My husband also made a promise to our neighbor. When she appeared at my door on Monday morning to receive the help he had promised, he came through with it. I asked her if she needed help with her packing. “No,” she said,” I’ve finished. I only need help to move the larger things. “
I felt sorry that I had not provided the help that I’d earlier promised. I scolded myself for not keeping a commitment that I’d made. And I realized, once again, I’d made a promise and not kept it.
How can I break this habit? How can I change any unhealthy pattern of behavior?
These are some of my choices:
1. A) I can live in denial, pretending there’s no problem, or
B) I can honestly look at how my behavior pattern affects others, as well as myself.
2. A) I can live in regret, allowing a condemning conscience to beat me up, or
B) I can humbly confess my failure and accept forgiveness.

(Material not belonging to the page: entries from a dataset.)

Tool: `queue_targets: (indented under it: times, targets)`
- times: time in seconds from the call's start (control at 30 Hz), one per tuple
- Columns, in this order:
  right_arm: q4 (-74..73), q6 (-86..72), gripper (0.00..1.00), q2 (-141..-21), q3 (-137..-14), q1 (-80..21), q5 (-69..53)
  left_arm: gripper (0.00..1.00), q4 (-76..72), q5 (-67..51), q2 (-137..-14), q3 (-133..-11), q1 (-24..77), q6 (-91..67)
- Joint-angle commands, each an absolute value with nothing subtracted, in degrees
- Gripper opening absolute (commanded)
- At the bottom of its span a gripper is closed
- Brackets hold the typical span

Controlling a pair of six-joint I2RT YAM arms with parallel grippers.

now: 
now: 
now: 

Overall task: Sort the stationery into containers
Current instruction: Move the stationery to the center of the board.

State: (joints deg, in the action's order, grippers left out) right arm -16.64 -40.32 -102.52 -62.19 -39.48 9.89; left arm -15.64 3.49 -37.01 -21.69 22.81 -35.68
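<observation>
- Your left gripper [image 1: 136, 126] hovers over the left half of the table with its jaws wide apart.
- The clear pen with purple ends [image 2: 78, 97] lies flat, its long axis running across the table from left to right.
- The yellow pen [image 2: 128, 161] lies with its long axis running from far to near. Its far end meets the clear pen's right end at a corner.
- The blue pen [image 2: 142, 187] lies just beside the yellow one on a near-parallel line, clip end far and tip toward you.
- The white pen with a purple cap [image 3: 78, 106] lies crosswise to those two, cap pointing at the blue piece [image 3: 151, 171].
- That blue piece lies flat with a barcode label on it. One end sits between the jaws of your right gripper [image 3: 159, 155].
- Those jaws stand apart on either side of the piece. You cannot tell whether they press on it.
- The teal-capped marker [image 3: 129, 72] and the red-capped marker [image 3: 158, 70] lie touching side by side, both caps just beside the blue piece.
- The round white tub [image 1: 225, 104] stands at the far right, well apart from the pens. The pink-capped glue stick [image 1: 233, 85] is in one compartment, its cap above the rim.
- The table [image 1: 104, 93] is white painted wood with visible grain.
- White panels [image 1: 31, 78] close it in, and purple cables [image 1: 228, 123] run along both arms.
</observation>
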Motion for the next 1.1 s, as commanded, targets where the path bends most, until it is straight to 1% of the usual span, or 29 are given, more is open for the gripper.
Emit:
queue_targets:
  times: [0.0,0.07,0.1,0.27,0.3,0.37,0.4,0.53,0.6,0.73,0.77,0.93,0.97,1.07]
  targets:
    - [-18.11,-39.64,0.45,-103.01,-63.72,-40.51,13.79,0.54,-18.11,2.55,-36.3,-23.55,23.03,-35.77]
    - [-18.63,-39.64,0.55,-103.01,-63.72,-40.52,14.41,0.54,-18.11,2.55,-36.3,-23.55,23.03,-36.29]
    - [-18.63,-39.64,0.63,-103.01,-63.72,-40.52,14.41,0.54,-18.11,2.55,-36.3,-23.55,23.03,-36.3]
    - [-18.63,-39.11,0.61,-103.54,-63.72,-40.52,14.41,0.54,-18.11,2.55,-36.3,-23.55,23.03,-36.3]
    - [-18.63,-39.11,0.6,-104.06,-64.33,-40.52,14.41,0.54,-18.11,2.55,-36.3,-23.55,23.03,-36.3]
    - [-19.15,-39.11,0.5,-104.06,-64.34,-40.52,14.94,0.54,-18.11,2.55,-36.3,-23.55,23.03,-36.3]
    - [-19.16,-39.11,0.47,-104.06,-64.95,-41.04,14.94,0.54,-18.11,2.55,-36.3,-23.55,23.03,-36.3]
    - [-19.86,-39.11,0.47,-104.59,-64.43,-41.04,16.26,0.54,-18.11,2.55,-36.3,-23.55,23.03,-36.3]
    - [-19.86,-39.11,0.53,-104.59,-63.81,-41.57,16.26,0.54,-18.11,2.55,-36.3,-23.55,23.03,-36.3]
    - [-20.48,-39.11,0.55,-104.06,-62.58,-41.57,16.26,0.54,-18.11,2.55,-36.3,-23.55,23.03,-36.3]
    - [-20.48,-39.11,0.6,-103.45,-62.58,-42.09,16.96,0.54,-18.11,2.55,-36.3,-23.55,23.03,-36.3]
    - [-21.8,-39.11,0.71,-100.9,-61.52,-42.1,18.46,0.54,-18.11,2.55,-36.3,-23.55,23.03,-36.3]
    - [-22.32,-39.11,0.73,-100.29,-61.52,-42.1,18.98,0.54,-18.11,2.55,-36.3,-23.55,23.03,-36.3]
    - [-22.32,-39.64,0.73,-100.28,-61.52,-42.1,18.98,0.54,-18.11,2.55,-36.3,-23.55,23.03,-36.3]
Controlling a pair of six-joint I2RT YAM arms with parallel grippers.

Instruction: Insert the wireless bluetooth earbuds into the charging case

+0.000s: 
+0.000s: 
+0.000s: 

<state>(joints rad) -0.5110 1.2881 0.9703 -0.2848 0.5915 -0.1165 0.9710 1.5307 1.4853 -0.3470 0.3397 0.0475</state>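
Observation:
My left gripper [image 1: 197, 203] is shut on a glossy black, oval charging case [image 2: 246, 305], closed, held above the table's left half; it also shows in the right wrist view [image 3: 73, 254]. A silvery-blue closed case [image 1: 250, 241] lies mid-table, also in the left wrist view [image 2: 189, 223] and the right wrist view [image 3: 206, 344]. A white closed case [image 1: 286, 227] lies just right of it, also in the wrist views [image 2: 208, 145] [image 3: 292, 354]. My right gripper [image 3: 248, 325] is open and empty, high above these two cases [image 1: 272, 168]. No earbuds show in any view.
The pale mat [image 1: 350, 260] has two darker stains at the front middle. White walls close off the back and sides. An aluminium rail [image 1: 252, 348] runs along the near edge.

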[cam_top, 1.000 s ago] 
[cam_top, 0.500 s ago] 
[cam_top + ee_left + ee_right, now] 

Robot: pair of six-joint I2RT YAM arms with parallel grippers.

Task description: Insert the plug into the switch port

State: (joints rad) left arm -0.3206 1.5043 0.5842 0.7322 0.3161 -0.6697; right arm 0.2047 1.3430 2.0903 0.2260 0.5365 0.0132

3. A) I can demand instant and complete perfection, telling myself I will never do that, again, or
B) I can recognize that change is a process and find out what that process involves.
4. A) I can blame my failure on circumstances, the devil or others, or
B)I can accept responsibility for making changes in my life and learn what the causes are.
5. A) I can place total reliance on my ability to change, or
B) I can admit that I need the help of a power higher than myself and rely on my Creator.
6. A) I can struggle with the same old problem year after year, or
B) I can secure accountability that will help me address the issues that lie behind my destructive habit, give me encouragement, and rejoice with me over victories I gain.
7. A) I can focus so much on my performance (am I making the right choices?) that I’m consumed with worry, or
B) I can focus primarily on who God is, trust in his power to transform me and rest in his grace.
In regard to choice number 7, I quit worrying about my performance when my neighbor said, “you are the best neighbor I’ve ever had.”
Sometimes, the “A” choices that I’ve listed attract me. They’re the default mode of operation of the sin-nature. They feel so right. Why would I want to make the more difficult and less attractive “B” choices?
This is my motivation: “No discipline is enjoyable while it is happening—it’s painful! But afterward there will be a peaceful harvest of right living for those who are trained in this way” (Hebrews 4:11 NLT).
I want more of the peace that comes from right living. I want to feel sorry less often. My intention this week is to make more “B” choices than “A” choices. I hope that you will join me.
Questions for reflection:
1. Which “B” choice is most challenging for you?
2. Which “A” choice do you make most often?
3. What other “A” and “B” choices do you have to suggest?